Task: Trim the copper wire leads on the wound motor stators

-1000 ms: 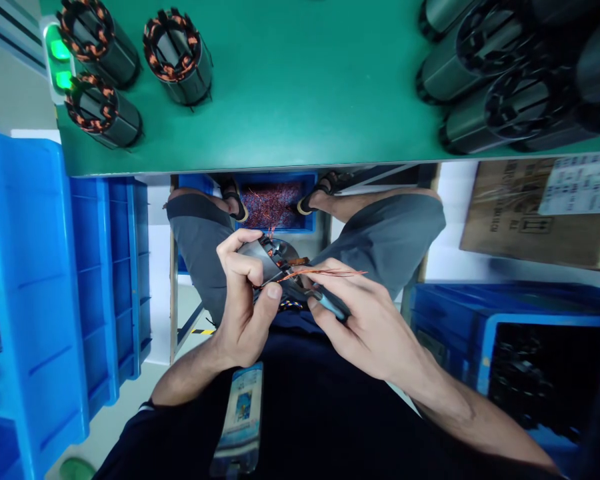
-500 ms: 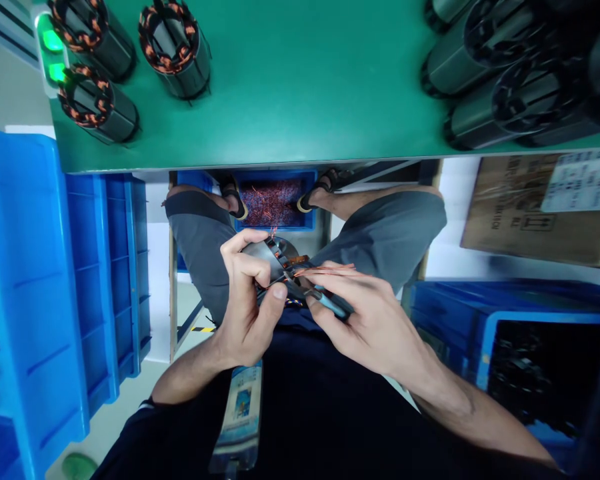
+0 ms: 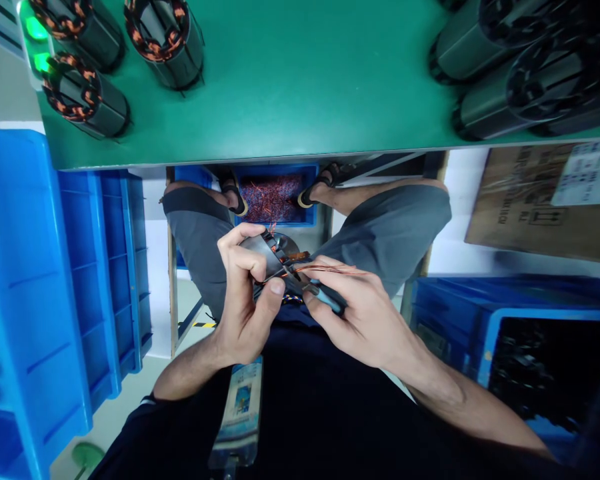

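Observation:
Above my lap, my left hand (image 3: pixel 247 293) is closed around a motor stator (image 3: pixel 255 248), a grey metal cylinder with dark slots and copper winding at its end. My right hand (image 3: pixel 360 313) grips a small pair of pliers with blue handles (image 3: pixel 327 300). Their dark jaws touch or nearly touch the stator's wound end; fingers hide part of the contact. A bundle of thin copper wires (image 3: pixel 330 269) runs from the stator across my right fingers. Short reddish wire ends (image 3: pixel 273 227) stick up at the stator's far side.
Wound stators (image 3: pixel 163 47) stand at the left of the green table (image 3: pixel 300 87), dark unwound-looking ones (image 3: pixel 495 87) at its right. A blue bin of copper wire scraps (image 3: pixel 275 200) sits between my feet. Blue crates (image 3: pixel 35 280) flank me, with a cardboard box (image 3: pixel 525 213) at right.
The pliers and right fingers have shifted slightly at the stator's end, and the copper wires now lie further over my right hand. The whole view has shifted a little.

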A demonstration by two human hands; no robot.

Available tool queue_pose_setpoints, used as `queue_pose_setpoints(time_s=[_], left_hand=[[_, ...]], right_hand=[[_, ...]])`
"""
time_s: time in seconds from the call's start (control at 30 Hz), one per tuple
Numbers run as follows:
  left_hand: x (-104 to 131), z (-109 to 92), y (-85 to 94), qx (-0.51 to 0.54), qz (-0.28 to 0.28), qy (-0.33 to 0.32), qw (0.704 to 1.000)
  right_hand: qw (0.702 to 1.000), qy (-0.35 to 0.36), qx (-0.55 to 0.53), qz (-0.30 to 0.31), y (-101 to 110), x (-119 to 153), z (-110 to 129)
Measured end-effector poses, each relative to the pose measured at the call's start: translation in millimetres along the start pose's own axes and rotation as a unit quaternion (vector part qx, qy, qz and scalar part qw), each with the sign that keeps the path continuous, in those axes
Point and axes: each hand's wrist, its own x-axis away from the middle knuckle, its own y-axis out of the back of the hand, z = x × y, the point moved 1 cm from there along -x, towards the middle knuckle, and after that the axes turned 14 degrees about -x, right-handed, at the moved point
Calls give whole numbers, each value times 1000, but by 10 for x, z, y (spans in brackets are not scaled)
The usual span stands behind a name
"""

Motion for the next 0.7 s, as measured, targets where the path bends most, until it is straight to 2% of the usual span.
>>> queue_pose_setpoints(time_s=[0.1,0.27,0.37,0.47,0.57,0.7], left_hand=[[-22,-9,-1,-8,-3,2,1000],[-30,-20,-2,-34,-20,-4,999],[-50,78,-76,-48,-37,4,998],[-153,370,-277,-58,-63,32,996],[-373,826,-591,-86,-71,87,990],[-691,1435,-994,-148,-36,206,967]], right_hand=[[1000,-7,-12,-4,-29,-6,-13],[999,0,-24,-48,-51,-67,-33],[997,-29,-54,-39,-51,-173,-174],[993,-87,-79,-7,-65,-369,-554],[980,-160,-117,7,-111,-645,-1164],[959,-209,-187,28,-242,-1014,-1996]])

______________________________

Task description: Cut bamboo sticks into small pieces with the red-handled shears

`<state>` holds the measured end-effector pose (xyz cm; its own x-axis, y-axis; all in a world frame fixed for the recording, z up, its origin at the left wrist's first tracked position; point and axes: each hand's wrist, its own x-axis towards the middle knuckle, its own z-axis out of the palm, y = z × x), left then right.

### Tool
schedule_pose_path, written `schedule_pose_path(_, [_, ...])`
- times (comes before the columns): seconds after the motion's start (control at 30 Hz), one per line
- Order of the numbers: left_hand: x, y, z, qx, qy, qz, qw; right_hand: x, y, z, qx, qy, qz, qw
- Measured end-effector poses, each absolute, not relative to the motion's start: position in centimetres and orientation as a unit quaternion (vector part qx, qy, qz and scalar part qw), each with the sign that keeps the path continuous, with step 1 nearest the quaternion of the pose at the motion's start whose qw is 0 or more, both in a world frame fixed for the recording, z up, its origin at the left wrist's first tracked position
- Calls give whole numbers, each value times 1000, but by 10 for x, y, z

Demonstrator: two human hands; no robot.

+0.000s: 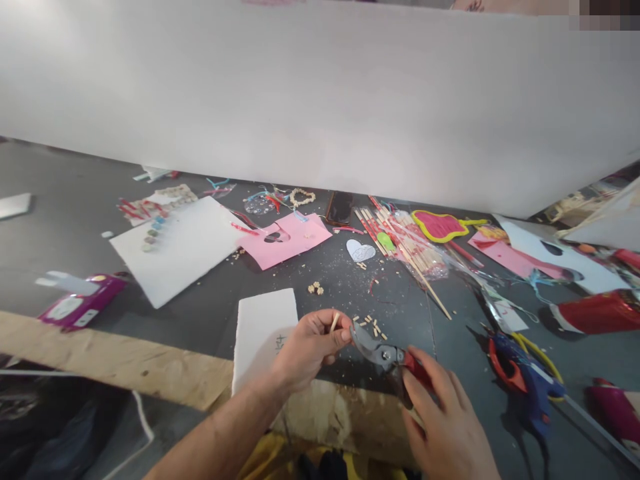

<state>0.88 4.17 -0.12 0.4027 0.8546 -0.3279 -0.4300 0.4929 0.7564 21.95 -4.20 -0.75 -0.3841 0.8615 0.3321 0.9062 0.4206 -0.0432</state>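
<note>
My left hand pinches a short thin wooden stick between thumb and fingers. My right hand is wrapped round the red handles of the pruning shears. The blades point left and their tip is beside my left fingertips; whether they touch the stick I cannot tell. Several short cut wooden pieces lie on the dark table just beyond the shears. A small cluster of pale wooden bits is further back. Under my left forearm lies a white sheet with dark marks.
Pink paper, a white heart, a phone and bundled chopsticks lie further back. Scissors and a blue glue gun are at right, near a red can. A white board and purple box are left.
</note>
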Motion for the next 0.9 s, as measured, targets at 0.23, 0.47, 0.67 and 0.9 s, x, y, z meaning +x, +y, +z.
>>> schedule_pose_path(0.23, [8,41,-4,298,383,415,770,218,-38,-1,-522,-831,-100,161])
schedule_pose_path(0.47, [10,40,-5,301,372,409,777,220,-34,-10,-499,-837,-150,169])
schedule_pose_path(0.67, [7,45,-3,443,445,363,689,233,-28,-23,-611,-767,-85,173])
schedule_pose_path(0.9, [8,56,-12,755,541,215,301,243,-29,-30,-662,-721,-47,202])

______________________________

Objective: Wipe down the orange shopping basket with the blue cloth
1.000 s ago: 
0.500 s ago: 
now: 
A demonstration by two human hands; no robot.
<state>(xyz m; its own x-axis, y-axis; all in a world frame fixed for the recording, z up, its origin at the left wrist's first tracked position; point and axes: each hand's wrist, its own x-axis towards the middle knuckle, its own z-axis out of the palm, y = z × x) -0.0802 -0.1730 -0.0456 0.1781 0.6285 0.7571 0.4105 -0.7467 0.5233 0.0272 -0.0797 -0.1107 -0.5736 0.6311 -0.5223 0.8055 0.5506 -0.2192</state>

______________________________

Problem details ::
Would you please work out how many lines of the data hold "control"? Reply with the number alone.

Exercise result ::
2